» **Task requirements**: With the pictures left out, transcribe exactly the lines from the one with "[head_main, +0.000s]" through the end of the data.

» **Stored data**:

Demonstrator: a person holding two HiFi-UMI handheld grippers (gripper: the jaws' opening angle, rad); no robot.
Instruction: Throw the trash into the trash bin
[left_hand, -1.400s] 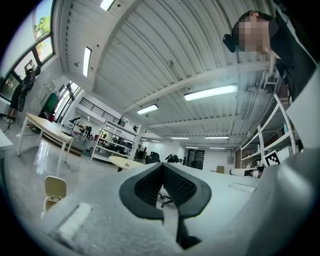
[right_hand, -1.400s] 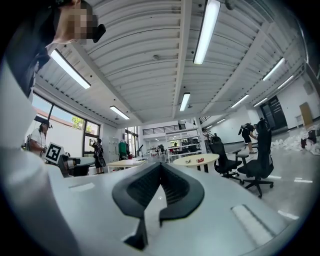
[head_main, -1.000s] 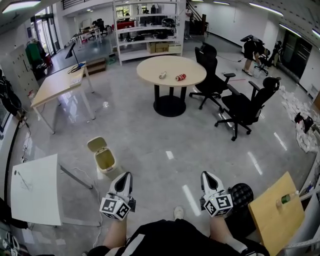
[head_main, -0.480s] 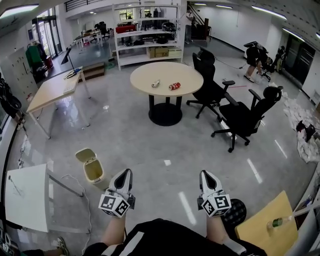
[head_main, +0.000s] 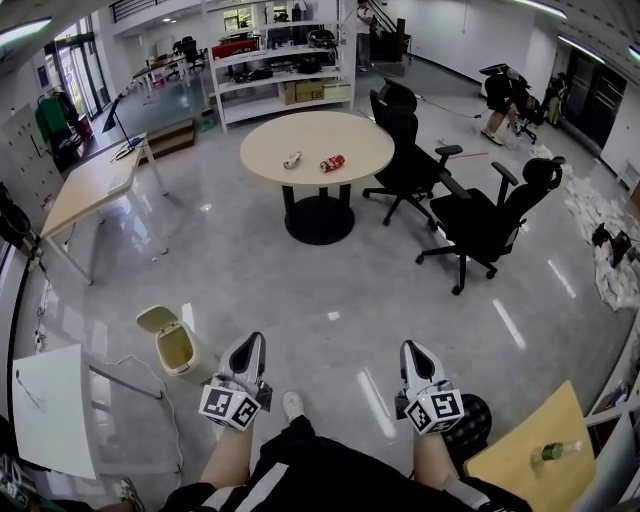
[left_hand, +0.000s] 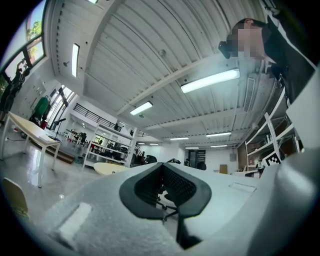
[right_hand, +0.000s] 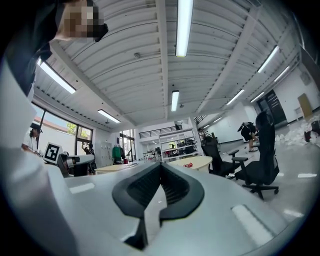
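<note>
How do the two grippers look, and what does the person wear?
The left gripper and right gripper have pale grey tapering jaws with black ribbed pads. Each carries a white cube with black square markers. The person wears a black top with a white stripe.

The right gripper points level, jaws pressed together, nothing between them. Beyond its tip, a red can sits on the round desk, with black chairs just right.
</note>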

» **Finished exercise**:
[head_main, +0.000s] 
[left_hand, +0.000s] 
[right_hand, +0.000s] 
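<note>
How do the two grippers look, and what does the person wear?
The left gripper and right gripper have pale grey tapering jaws with black ribbed pads. Each carries a white cube with black square markers. The person wears a black top with a white stripe.

The right gripper points level, jaws pressed together, nothing between them. Beyond its tip, a red can sits on the round desk, with black chairs just right.
</note>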

For this exercise, nothing further remains.